Set in Lowell, Massachusetts, a city known primarily for its involvement in the inception of CVS pharmacies (yup, it all started here) and Moxie (the first soft drink to be mass produced, although it was started by Dr. Augustin Thompson as a patent medicine for nervousness and insomnia – just a quick bit of trivia), David O. Russell’s (“Three Kings,” “Flirting with Disaster”) critically-acclaimed “The Fighter” stars Mark Wahlberg and Christian Bale as Mickey Ward and Dicky Eklund – another hot commodity from Lowell. Born and raised in Massachusetts, alongside their unintentionally overbearing mother, Alice (Melissa Leo), and hard-assed father, George (Jack McGee), Mickey and Dickey have always wanted to be professional boxers, in fact, Eklund once had a promising career, which was ultimately tossed aside by his addiction to crack; a habit that has taken hold of Dickey, both professionally and personally. This leaves Micky a.k.a “Irish” with a hard decision; he must both dismiss his brother as his personal trainer and hire a Vegas fat cat to do the job, thus ignoring the very family values that the Wards hold sacred or continue to support his brother’s descend into addiction – a dark road that leads to imprisonment, painful withdrawal symptoms, and violence – which to date has only earned Micky the reputation as a stepping stone in the industry.

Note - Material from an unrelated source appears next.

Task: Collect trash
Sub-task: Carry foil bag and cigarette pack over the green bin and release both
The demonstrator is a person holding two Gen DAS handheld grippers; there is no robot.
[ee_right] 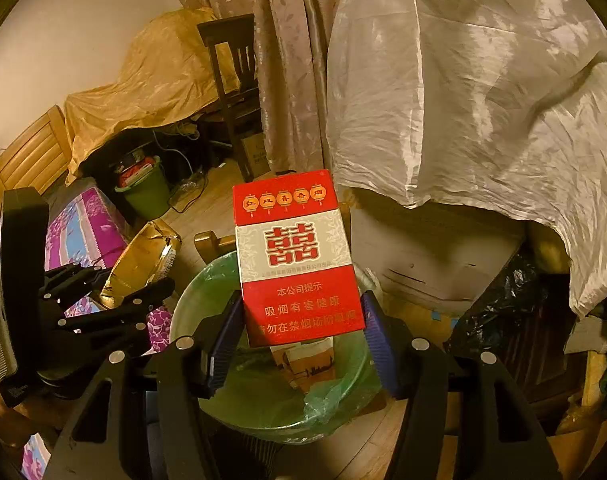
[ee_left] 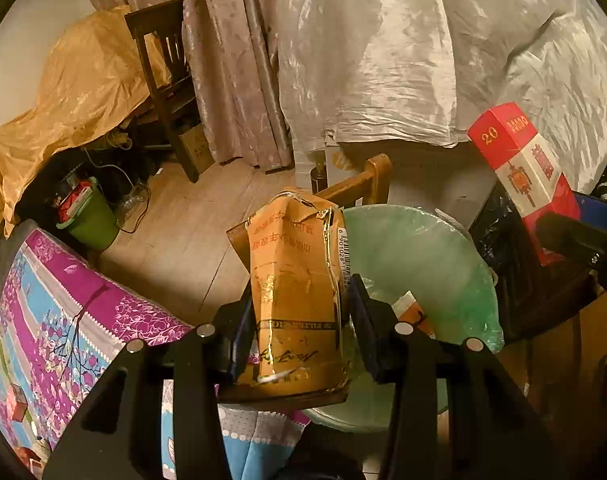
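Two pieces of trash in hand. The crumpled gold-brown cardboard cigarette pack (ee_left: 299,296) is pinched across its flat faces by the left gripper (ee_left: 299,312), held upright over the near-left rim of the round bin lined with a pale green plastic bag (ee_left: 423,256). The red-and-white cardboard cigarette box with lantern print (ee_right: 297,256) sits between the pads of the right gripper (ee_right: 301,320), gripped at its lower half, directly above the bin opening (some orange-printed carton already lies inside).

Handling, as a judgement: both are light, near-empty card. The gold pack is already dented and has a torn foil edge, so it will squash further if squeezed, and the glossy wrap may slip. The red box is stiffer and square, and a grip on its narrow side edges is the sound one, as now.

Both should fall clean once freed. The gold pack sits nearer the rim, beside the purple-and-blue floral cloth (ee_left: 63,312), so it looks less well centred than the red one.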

What’s interesting about “The Fighter” is that it’s more or less a combination of John G. Avildsen’s “Rocky” and Martin Scorsese’s “Raging Bull.” Not nearly as dark as the latter, though it borders on it at times, and less self-orientated than “Rocky,” focusing more on themes such as family, “The Fighter” is the perfect blend of satisfying drama and inspirational underdog story which never feels forced or cheesy – a feat to behold. Of course, there is more to the film than swift uppercuts and one-two punches, and most of it stems from a combination of Dicky’s heartbreaking story and the introduction of Charlene Fleming (an absorbed Amy Adams), an outsider who Micky befriends and falls in love with, to Alice’s strict family structure.
Fairly early in the film, Dicky explains the differences between Micky and his boxing technique – a scene that becomes a key point of characterization for both characters. Dicky is a slick fighter, worming around and cunningly throwing in a few slugs, “you have to tire out the other guy,” he explains. Whereas Micky is a tank: he lays down thunderous punches, mainly focusing on breaking his opponent’s protective stances with a hit to the torso followed by a hook right to the kisser – a method that he lives by. But life outside the ring is just as tumultuous as it inside it and both characters tackle their problems the same way. Dicky is fueled by his insecurities which are caused by a major controversy about whether or not his last major opponent actually slipped, contrary to the fact that Dicky was deemed the victor by knock-out. He resorts to the crack pipe, weaseling around the neighborhood, hiding his problems with a smile and the occasional wisecrack. Micky, however, though less charismatic, is strong-willed and independent. He attacks each problem directly and isn’t afraid to break out of the mold that his mother has created.
Alice and Charlene are the other perplexing duo – serving as female counterparts to Dicky and Micky. Alice is insecure in her own right and she exerts her demons by insulting Charlene, usually calling her a “college dropout,” although it is never necessarily explained whether or not Alice had even attended college, however, the “dead-end” nature of their section of Lowell alludes to the fact that she hasn’t. Charlene, on the other hand, is much more independent, in fact, there is no mention of her family; she’s a simple, foul-mouthed young woman. But before we write her up as the next Howard Roark (if you get the reference and post it in the comments section, I’ll respect you forever), Charlene eventually does become more focused on Micky’s dream, however, her overall character represents more of a free bird that mends to his broken wing and who allows him to soar to the top.
But beautifully sculptured characters are just one aspect of proper filmmaking – they have to be performed properly (although the screenplay by Scott Silver, Paul Tamasy, and Eric Johnson is excellent). Luckily, “The Fighter” has a plethora of mentionable performances. These include Adams, Leo, Wahlberg, and especially Bale, who must be commended for finally breaking past his stoic demeanor in the “Batman” series, and “Terminator: Salvation.” Saying that Bale will be nominated for this year’s “Best Supporting Actor” award at the Oscars isn’t a far fetch, in fact, it’d be surprising if he didn’t take home the prize; there hasn’t been a supporting performance this year that had just as much emotional range that Bale exemplifies as Dicky.
At first glance, “The Fighter” looks like a shameless cash-in: a cliché tale which conveniently doubles as Oscar bait, but sorting Russell’s latest in the same category would be a farce to good filmmaking. Additionally, the film is the perfect Christmas movie – a story about redemption and family that both men and women can enjoy. Mix in brilliant writing and immaculate performances and you get a film that burns brighter than any Yule log imaginable.